• [Problem details]: Would you write out the whole listing below exactly as given?

(The data Opens)

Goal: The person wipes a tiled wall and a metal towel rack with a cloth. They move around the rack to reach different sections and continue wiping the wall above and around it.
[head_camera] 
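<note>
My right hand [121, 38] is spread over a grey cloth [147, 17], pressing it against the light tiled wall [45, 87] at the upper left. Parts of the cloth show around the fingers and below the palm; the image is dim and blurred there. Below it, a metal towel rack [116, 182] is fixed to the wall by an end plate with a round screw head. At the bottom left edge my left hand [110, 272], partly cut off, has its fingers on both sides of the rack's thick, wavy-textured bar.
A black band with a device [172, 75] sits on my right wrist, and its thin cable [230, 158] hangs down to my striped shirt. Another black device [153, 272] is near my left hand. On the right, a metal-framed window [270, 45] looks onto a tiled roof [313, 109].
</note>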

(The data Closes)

• [Solution to the exercise]:
Goal: The person wipes a tiled wall and a metal towel rack with a cloth. They move around the rack to reach different sections and continue wiping the wall above and around it.
[head_camera] 
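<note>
My right hand [121, 38] is spread over a grey cloth [147, 17], pressing it against the light tiled wall [45, 87] at the upper left. Parts of the cloth show around the fingers and below the palm; the image is dim and blurred there. Below it, a metal towel rack [116, 182] is fixed to the wall by an end plate with a round screw head. At the bottom left edge my left hand [110, 272], partly cut off, has its fingers on both sides of the rack's thick, wavy-textured bar.
A black band with a device [172, 75] sits on my right wrist, and its thin cable [230, 158] hangs down to my striped shirt. Another black device [153, 272] is near my left hand. On the right, a metal-framed window [270, 45] looks onto a tiled roof [313, 109].
</note>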

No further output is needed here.